Sunday, 27 July 2014

Classy Holidays



"Cities mindful of tourists have built elaborate “tourist traps” which, luckily, work." (Andrei Codrescu)

Whereas the Armani set has descended on other Sicilian islands... leading to a rash of smart hotels and high summer prices, Levanzo, Favignana and Marettimo remain, for the most part, as sleepy, peaceful and unaffected as ever. (Tim Jepson in The Daily Telegraph. I think he means "cheap".)

“One of the things I like about Italy and Rome is that there aren’t that many Brits there… It’s a pretty touristy city, so I’d go in the spring or autumn – or even winter – though even then you sometimes have to struggle to avoid the parties of schoolboys all wearing caps the same colour… Visiting some of the most popular museums can be trying too, given the length of the queues… I’ve never been to Dubai, and I never plan to go. It just seems a soulless place to visit, overcrowded with Brits.” (Adrian Edmondson on My Rome in the… Telegraph, Dec 2013 We love you too, Ade.)

My husband and I like to holiday in very different ways.
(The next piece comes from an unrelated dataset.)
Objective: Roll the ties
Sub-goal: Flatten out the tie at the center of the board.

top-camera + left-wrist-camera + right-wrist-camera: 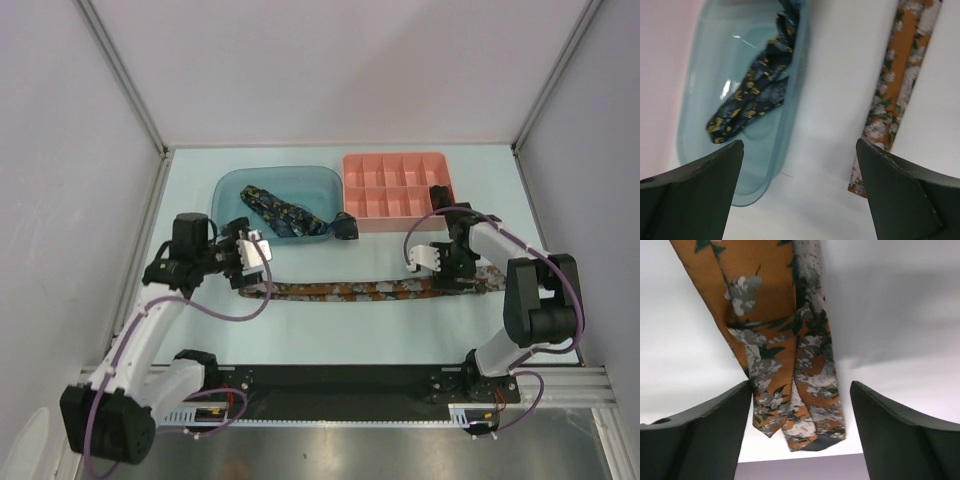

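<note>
Right gripper (800,385) open, poised astride the orange tie (765,300) at its doubled end; its length runs left toward the open left gripper (800,142).

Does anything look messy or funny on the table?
Yes. The navy yellow-speckled fabric tie lies crumpled in the clear teal plastic tray, not rolled. The long orange flowery tie lies stretched across the table, its right end folded double.

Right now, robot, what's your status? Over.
Left gripper open, right gripper open. Orange tie flat on table, unrolled, one end between right jaws. Navy tie bunched in blue tub. Nothing in the way.
</note>
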Controlling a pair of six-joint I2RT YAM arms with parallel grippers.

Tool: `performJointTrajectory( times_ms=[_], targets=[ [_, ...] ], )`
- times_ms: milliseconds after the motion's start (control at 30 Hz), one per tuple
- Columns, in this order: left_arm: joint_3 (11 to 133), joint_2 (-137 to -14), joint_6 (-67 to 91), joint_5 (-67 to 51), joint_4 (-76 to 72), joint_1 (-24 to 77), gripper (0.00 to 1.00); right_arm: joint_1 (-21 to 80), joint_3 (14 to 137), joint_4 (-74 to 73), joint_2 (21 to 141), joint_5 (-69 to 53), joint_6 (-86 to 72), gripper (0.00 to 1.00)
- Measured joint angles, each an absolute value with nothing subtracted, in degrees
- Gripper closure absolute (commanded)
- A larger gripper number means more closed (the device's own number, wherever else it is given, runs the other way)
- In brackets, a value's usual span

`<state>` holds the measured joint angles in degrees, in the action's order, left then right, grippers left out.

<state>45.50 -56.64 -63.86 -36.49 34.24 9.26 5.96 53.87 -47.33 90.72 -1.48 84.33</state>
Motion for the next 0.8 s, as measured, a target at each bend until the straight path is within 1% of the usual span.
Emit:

He likes to stay in 5-star all-inclusive places, and fully relax and not think about anything other than lying on a beach and reading books. I like to go more off-piste and explore more than just the hotel. (Writer to The Times, Aug 10 2013 See E.M. Forster's Passage to India for English people in search of “the real India”.)

Can upper-middle-class Upwards go to Italian resorts where Italians holiday – marinas, hotels with their own beaches? Perhaps Italy but not France – Upwards are quite shocked to find that France is full of the wrong kind of French people.
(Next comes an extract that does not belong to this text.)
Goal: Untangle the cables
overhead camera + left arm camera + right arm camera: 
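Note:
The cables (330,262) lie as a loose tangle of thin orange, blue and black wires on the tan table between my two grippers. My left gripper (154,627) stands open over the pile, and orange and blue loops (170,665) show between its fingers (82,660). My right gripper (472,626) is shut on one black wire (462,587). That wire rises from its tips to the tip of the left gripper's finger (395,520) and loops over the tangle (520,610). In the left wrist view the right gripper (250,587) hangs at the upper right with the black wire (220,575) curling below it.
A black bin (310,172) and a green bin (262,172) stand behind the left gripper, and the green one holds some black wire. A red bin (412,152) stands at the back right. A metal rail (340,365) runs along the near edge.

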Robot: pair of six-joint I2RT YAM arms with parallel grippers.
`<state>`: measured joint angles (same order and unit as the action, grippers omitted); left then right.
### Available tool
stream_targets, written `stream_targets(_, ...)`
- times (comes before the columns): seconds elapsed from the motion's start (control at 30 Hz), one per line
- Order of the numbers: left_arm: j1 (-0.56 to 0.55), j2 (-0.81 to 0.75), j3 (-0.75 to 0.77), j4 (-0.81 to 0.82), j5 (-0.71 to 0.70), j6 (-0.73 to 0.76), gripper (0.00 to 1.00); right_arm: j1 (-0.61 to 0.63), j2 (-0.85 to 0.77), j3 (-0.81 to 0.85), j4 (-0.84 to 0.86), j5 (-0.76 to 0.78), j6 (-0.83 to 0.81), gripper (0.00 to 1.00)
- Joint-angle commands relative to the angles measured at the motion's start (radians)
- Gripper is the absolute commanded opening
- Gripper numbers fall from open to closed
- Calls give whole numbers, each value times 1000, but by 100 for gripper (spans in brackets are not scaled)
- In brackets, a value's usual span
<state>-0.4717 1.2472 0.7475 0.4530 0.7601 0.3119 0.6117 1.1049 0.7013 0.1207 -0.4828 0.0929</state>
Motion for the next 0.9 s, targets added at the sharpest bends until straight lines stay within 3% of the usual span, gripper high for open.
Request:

Nouveau-Richards traditionally went to La Spezia and San Remo, while Upwards avoid most coastlines, and anywhere with yachts. Weybridges go to the Boat Show at the Excel Centre. Upwards don’t know where the Excel Centre is. They won’t be going to the Science Fiction Convention or the Wedding Fair there either.

Upwards are very into the beauties of nature, which many Teales and Definitelies would just find boring or pointless. They go to Alentejo in Portugal where you can see cork forests populated by eagles, while Teales go to the Algarve where you can play golf, loaf on the beach and swim and paddle-board, and there are lots of restaurants and bars. Apparently Rousseau invented “the bourgeois cult of romantic sensibility”, and the Upwards are still devotees.

This summer, Samantha and Gideon are avoiding Minehead and Watchet, which are “very caravanny”, I'm told, and visiting a few “boutique music festivals” like Latitude. They're looking for an "experience" (it's the new "adventure").

More here, and links to the rest.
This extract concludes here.